Bei der Lepra unterscheidet man im wesentlichen zwei Unterformen, die eher benigne tuberkuloide und die lepromatöse Form. Es konnte gezeigt werden, daß es bei der lepromatösen Form zu einer IL-4 regulierten Th2-Zell mediierten inadäquaten Immunantwort kommt, während die tuberkuloide Form, die einen benignen Verlauf zeigt, Th1-dominiert ist (Misra N et al. Immunology 1995 ; 86 : 97-103 ; Sieling PA, Modlin RL Immunobiology 1994 ; 191 : 378-87). Hier könnte ein IL-4 Inhibitor daher als therapeutisches Prinzip eingesetzt werden.

Aufgrund ihrer Eigenschaft, in Lymphozyten Apoptose zu induzieren, können die Substanzen als Therapeutikum bei Leukämien, insbesondere Lymphomen und Plasmozytomen eingesetzt werden.

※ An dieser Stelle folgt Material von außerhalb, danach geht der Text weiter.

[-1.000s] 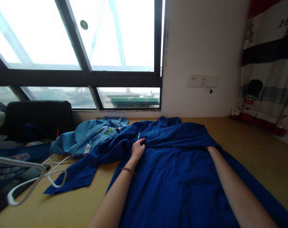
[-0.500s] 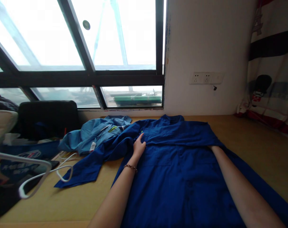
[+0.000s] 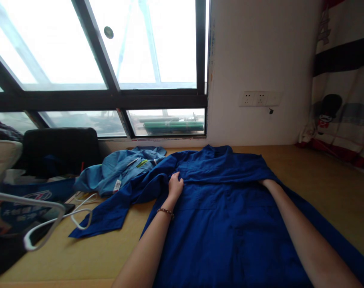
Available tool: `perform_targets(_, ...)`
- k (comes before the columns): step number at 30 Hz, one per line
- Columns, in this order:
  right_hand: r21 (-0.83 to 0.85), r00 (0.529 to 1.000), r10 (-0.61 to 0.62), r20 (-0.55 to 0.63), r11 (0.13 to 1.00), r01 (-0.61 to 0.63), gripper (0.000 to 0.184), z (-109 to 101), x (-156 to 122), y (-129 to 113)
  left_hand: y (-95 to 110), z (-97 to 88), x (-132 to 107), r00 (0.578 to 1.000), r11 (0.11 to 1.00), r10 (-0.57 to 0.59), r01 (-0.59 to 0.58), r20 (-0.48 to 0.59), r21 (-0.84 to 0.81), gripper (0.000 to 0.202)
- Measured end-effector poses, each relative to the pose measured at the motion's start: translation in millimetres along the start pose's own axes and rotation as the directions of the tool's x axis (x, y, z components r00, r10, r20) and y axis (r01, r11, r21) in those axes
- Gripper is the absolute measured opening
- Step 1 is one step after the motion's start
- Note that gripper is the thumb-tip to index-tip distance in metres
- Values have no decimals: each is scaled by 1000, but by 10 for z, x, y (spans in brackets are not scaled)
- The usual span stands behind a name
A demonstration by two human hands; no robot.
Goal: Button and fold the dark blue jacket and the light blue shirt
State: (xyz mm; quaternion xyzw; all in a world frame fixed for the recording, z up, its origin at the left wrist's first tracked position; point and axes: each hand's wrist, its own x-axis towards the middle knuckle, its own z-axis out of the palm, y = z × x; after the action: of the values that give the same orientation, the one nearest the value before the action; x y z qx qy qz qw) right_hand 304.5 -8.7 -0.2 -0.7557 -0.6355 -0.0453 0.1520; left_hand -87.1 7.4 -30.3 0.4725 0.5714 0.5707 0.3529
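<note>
A dark blue work jacket lies spread on the wooden table, its collar toward the wall. My left hand rests on the jacket's left shoulder area with fingers curled round a fold of the cloth; a bead bracelet is on that wrist. My right hand reaches under a folded-over flap on the jacket's right side, and its fingers are hidden by the fabric. One sleeve trails off to the left.
A lighter blue garment lies crumpled at the back left. White hangers sit at the left on dark bags. A black chair back stands below the window. Wall sockets and a striped cloth are at the right.
My left hand's fingers have closed more on the fold near the shoulder. The view shifted slightly left a second ago. My right arm stayed where it was.
</note>
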Motion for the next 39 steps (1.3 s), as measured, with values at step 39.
perform_targets(39,65,934,-355,33,934,352,46,659,-231,-639,190,-1551,-283,730,468,-678,333,-90,-818,16)
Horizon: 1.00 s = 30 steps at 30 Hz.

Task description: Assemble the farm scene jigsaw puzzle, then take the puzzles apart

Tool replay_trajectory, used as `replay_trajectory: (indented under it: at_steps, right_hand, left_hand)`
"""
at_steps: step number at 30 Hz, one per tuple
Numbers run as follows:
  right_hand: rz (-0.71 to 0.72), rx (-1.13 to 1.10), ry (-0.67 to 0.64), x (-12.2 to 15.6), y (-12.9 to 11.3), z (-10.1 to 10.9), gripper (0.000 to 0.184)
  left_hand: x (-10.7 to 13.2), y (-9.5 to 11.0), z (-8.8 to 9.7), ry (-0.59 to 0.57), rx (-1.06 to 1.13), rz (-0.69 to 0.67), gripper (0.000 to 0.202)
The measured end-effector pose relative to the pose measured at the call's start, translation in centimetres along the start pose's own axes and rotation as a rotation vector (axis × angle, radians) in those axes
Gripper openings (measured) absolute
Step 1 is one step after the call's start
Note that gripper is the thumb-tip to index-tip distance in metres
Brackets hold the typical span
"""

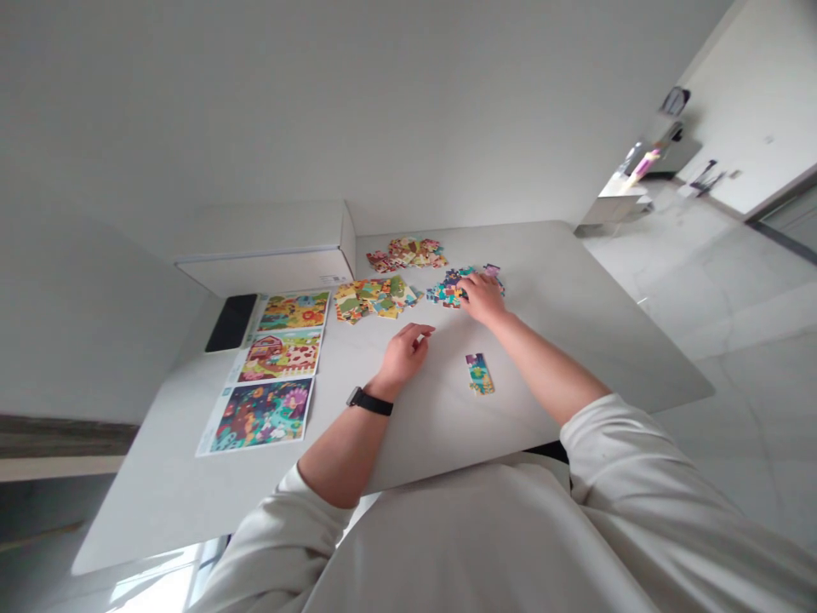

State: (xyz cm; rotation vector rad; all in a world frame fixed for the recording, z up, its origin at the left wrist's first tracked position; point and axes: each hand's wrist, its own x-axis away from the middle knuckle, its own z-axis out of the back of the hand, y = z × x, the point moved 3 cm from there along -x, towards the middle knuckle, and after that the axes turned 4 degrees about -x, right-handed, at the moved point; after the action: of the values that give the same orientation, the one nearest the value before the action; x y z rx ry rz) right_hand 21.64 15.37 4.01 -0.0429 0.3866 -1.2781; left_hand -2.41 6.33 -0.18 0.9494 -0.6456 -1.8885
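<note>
1. Head view, edges: The pale tabletop (pixel 562 315) is running from the person's chest out to a far corner, and its right edge is slanting well beyond the right forearm. A long stretch of tabletop is lying between the hands and that edge.
2. Right hand (pixel 482 300): It is reaching forward and pressing its fingers (pixel 469 285) down onto a heap of jigsaw pieces (pixel 448 289). The fingers are lying close together over the pieces, and whether they are pinching one, I cannot tell.
3. Left hand (pixel 402 358): It is sitting nearer the person, with a black wristwatch (pixel 369 401) on its wrist. Its fingers (pixel 421 330) are curling loosely, with nothing showing between them, and they are not touching any piece.
4. Nearby pieces: A joined strip of jigsaw pieces (pixel 479 374) is lying between the hands, nearer the right forearm and touching neither hand. A second heap of jigsaw pieces (pixel 375 298) is lying just left of the first, and a third heap of jigsaw pieces (pixel 407 253) is sitting beyond them, near the far edge.
5. Left side: Three printed picture sheets (pixel 281 355) are lying in a row beside the left hand, with a black phone (pixel 231 323) next to them. A white box (pixel 265 247) is standing behind the phone.
</note>
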Motion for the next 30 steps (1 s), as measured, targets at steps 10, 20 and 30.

Die allgemeine immunsuppressive Eigenschaft der Substanzen erlaubt ihren Einsatz in der Transplantationsmedizin, da es bei der Implantation von Organen zu unterschiedlich stark ausgeprägten Abwehrreaktionen kommt, die heute durch Immunsuppressiva wie Cyclosporin A (Keown PA, Primmett DR Transplant Proc 1998 ; 30 : 1712-5) oder Tacrolimus (Vanrenterghem Y Transplant Proc 1998 ; 30 : 2171-3) unterdrückt werden.

Neben den IL-4 abhängigen allergischen Erkrankungen zeigt die Untersuchung der Substanzen im Tiermodell, daß auch solche antigen-vermittelten Hautentzündungen, die nicht vornehmlich IL-4 abhängig sind, durch die Substanzen positiv beeinflußt werden können. Es sind somit auch Entzündungsreaktionen, die über den allergischen Formenkreis hinausgehen, durch diese Substanzen therapierbar (vgl. : Langford CA Ann Intern Med 1998 ; 128 : 1021-8 und 129 : 49-58).

Die in diesen Beispielen genannten Werte wurden mit der Substanz 4,4'-Methylenbis [1-phenyl-3- (3-pyridylmethyl)-urethan] erhalten.